テキサス州では、ダラス〜ヒューストン間で計画されている日本の新幹線技術を使用した高速鉄道整備プロジェクトが有名ですが、全米第四位の都市圏人口を有するダラス・フォートワース複合都市圏(Dallas–Fort Worth metroplex)内においても高速移動手段の整備計画があります。この計画については、高速鉄道またはハイパーループによる整備を前提とした環境アセスメント(Environmental Impact Statement: EIS)が2021年中頃から開始されていました。しかし、その後の方針転換によって、現在は高速鉄道のみにフォーカスしたEISが実施されています。
ダラス〜フォートワース間で高速鉄道が検討されている背景
ダラス〜フォートワース間には「TRE(Trinity Railway Express)」と呼ばれる通勤列車が運行されており、両都市間(約53km)を約1時間で結んでいます。ただ、車での所要時間は30〜50分程度である上、車の場合は目的地までダイレクトにアクセスできることから、鉄道利用は限られているのが現状です。
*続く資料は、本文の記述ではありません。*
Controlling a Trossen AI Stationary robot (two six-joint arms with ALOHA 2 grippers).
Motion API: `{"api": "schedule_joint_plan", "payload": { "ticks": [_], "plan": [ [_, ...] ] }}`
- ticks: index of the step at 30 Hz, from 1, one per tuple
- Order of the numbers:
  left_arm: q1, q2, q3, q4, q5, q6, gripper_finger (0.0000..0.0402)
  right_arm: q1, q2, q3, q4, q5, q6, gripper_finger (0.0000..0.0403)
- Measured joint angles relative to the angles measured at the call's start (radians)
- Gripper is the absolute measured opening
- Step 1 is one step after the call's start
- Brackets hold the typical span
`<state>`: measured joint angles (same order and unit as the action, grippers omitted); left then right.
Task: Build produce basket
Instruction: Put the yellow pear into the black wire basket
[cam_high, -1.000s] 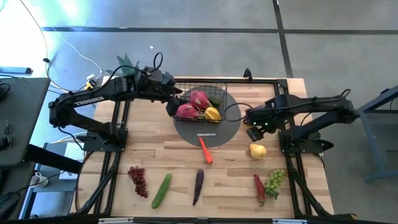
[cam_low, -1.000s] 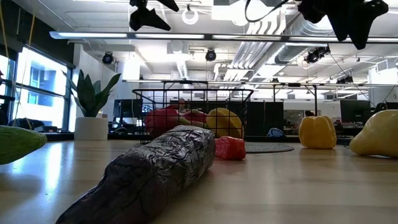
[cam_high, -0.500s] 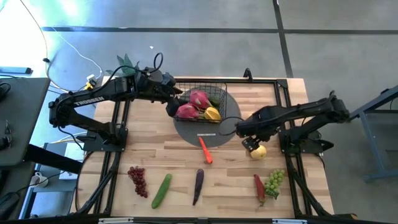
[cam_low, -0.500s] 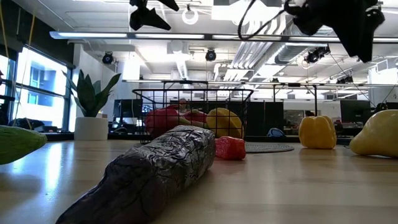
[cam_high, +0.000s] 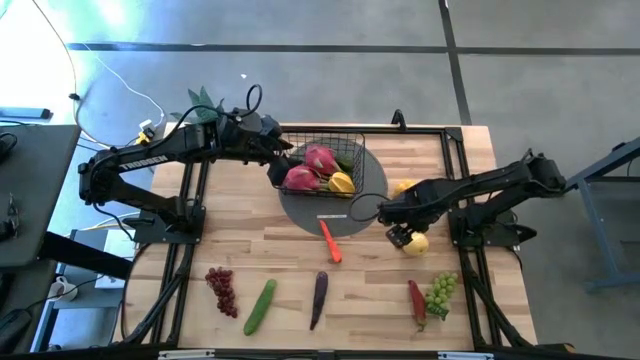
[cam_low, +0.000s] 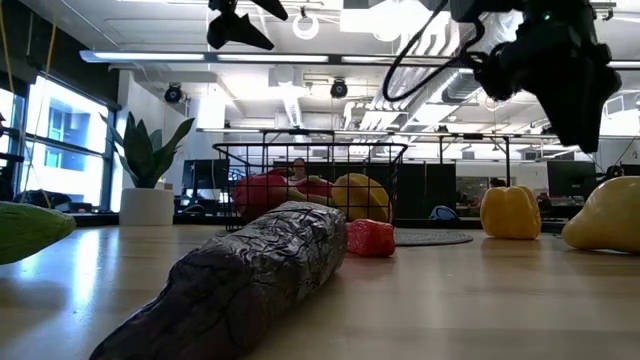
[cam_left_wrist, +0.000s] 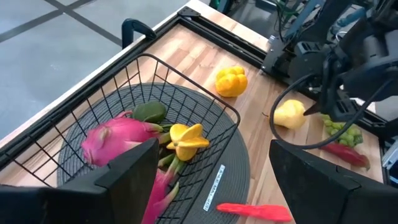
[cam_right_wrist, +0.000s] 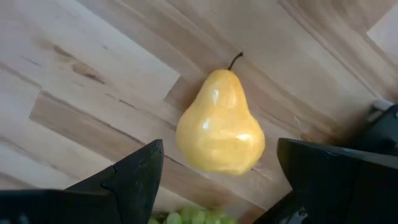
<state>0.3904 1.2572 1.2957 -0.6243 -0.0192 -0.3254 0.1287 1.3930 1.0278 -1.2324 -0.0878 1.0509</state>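
Directly under the right gripper (cam_high: 403, 236) lies a yellow pear (cam_right_wrist: 220, 126) on the wooden counter (cam_high: 250, 250), and the two fingers stand wide apart with the pear between them in the right wrist view, so the gripper seems lined up to come down on it; nothing is held yet. The basket (cam_high: 318, 165) sits on a grey round mat (cam_high: 360, 213), well away from this gripper toward the other arm, and it already carries two pink dragon fruits (cam_left_wrist: 118, 137), a yellow star-shaped piece (cam_left_wrist: 184, 140) and something green. The left gripper (cam_high: 285, 160) waits at the near edge of the basket, also with its fingers apart and empty, probably to keep out of the way. Beside the pear, a little farther from the right gripper, is a yellow pepper (cam_left_wrist: 231, 81). An orange carrot (cam_high: 331, 242) lies just off the mat, and the rest of the produce, dark grapes (cam_high: 222, 290), a cucumber (cam_high: 260, 306), a purple pod (cam_high: 319, 298), a red pod (cam_high: 417, 302) and green grapes (cam_high: 441, 292), is spread apart along the counter's front, likely so each can be grasped alone.
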Motion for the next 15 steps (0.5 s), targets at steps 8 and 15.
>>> {"api": "schedule_joint_plan", "payload": {
  "ticks": [8,15],
  "plan": [
    [0.000,0.000,0.000,0.000,-0.049,-0.012,0.0294,-0.026,0.000,-0.057,0.014,-0.076,0.006,0.0296],
    [0.000,0.000,0.000,0.000,-0.049,-0.013,0.0294,-0.015,-0.001,-0.065,0.064,-0.088,0.025,0.0296]
  ]
}}
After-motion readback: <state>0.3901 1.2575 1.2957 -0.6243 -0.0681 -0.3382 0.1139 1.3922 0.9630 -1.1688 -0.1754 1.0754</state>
ダラス・フォートワース複合都市圏の人口は2045年には1,000万人を超えると予測されており、このまま何も対策もしなければ、交通渋滞の更なる悪化は免れない見込みです。そのため、同都市圏の主要都市であるダラス〜アーリントン(Arlington)〜フォートワース間、さらにはテキサス州内の他の大都市圏を自動車よりも速く結ぶことができる高速移動手段の必要性が高まっています。
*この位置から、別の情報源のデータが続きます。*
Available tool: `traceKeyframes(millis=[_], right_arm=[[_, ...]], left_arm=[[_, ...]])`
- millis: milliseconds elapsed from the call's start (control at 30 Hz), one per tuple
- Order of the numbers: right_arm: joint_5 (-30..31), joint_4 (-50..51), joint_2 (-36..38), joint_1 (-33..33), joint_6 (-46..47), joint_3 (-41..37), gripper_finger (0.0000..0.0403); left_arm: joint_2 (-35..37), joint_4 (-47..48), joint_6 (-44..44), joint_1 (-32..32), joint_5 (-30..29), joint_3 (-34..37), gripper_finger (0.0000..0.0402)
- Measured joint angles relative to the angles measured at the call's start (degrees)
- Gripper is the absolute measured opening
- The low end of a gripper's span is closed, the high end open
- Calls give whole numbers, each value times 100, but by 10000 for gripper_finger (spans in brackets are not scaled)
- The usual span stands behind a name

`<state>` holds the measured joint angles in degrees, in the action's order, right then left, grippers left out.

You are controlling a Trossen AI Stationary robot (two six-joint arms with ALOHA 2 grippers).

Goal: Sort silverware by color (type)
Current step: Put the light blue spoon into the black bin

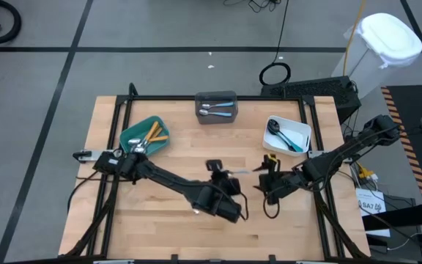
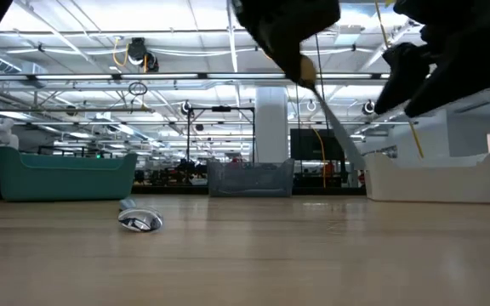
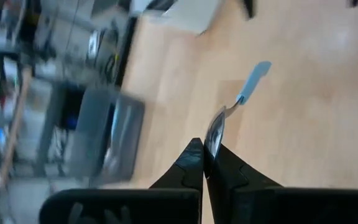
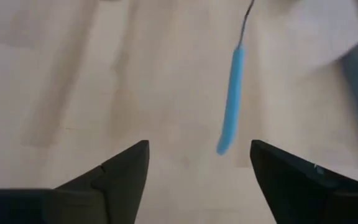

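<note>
My left gripper (image 1: 229, 174) is over the middle of the table, shut on a piece of silverware (image 1: 242, 172) with a silver head and a blue handle. Its handle (image 4: 230, 99) points toward my right gripper (image 1: 264, 176). That gripper is open, and its fingers (image 4: 123, 171) stand on either side of the handle's free end without touching it. A silver spoon (image 2: 140, 221) lies flat on the table, left of centre in the low view. My left gripper pinches the silver head (image 3: 215, 134) of the silverware between its two fingertips. It comes from the table's left, slanting down. The blue handle (image 3: 253, 78) sticks out beyond the fingers toward the right, and the whole piece is lifted clear of the table.
Three bins stand along the far edge. A teal bin (image 1: 145, 136) at the left holds orange-handled pieces. A grey bin (image 1: 217, 107) in the middle holds silver, blue-handled ones. A white bin (image 1: 288, 133) at the right holds a black-headed spoon. The near half of the table is bare wood.
</note>
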<state>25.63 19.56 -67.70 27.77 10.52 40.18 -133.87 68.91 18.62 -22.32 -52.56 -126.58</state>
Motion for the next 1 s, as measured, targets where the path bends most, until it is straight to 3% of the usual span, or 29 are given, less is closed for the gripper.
traceKeyframes(millis=[167,233,433,733,1000], right_arm=[[1137,-19,1,8,-932,0,293],[1519,-67,1,9,-1187,0,296],[1943,-295,0,14,-1704,0,294],[2084,-1322,-17,129,-2611,2,289],[2095,-1507,-17,160,-3097,2,289]], left_arm=[[228,659,1385,-4,-12,-4,3],[272,866,1724,-61,-307,-4,3],[544,2096,2734,-77,-744,-2,3],[1652,2053,1557,255,-297,37,3],[1893,2080,1510,584,181,110,3]])
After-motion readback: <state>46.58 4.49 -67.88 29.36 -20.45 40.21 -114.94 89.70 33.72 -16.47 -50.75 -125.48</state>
現在テキサス州では、日本でもテキサス新幹線として報じられているダラス〜ヒューストン間のテキサスセントラル鉄道プロジェクトのほか、フォートワースからオースティンやサンアントニオなどを結ぶ高速移動手段の調査も進めらています。そのため、ダラス〜フォートワース間の高速移動手段は、これらと将来的に接続する役割を担う重要な路線になるといえます。
ダラス・フォートワース間の高速移動手段に関する調査
ダラス・フォートワース複合都市圏の自治体で構成される「ノースセントラルテキサス行政評議会(NCTCOG)」は、2045年の将来を見据えたダラス〜フォートワース間の高速移動手段に関する調査「Dallas-Fort Worth High-Speed Transportation Connections Study: DFWHSTCS」を、2020年3月からの3年計画で実施しています。DFWHSTCSは2段階に分けて実施されており、2021年5月に終了した第1段階ではルートや整備方法の絞り込みが行われました。現在は第2段階が進行中で、アメリカ連邦鉄道局(Federal Railroad Administration: FRA)などが中心となり、環境アセスメントの準備書(DEIS)の作成が行われています。
ルート
DFWHSTCSのフェーズ1で実施されたルートの絞り込みでは、43案の中から3段階のスクリーニングが実施され、インターステート30号線(I-30)に沿って建設する案が推奨されました。この案は、ダラスでテキサスセントラル鉄道(テキサス新幹線)への接続も考慮したルート案となっており、シックスフラッグス(Six Flags)などのあるアーリントン(Arlington)付近に途中駅を設置することも計画されています。
整備方法
DFWHSTCSのフェーズ1では、ダラス〜フォートワース間を20分以下で結ぶことのできる方式として、整備方法を最高時速250マイル(400km)での走行を想定した高速鉄道とハイパーループの2つに絞り込みました。したがって、フェーズ2では高速鉄道とハイパーループによる整備を前提としたEISが実施される予定でしたが、実用レベルに達していない技術をEISに含めることによるスケジュール全体の遅れが懸念されたため、NCTCOGは今年2月に方針転換を決定し、EISは高速鉄道のみを対象とすることになりました(Newsletter)。
今後の予定
現在実施されているEISの評価書(FEIS)は2023年前半に公表される予定です。FEISでダラス〜フォートワース間の高速鉄道整備が推奨された場合、その後、資金調達、詳細設計、建設工事に関する許可取得などを経て着工の流れとなります。ただ、これまでのテキサスセントラル鉄道の事例でも示されているように、資金調達などのプロセスには数年以上単位の時間がかかる見通しです。
一足先を行くダラス〜ヒューストン間のテキサスセントラル鉄道計画は、残念ながら資金調達や訴訟問題などで先行きが不透明な状態が続いています。しかし、同鉄道の整備が現実のものとなった場合、高速鉄道にフォーカスしてEISが実施されることになったダラス〜フォートワース間においても、新幹線方式が採用される可能性は高いと言えそうです。さらにこれらの路線が成功すれば、ハイパーループへの関心が高いとされるダラス・フォートワースからオースティンやサンアントニオを結ぶ高速移動手段の整備方式にも、少なからず影響を与えることになりそうです。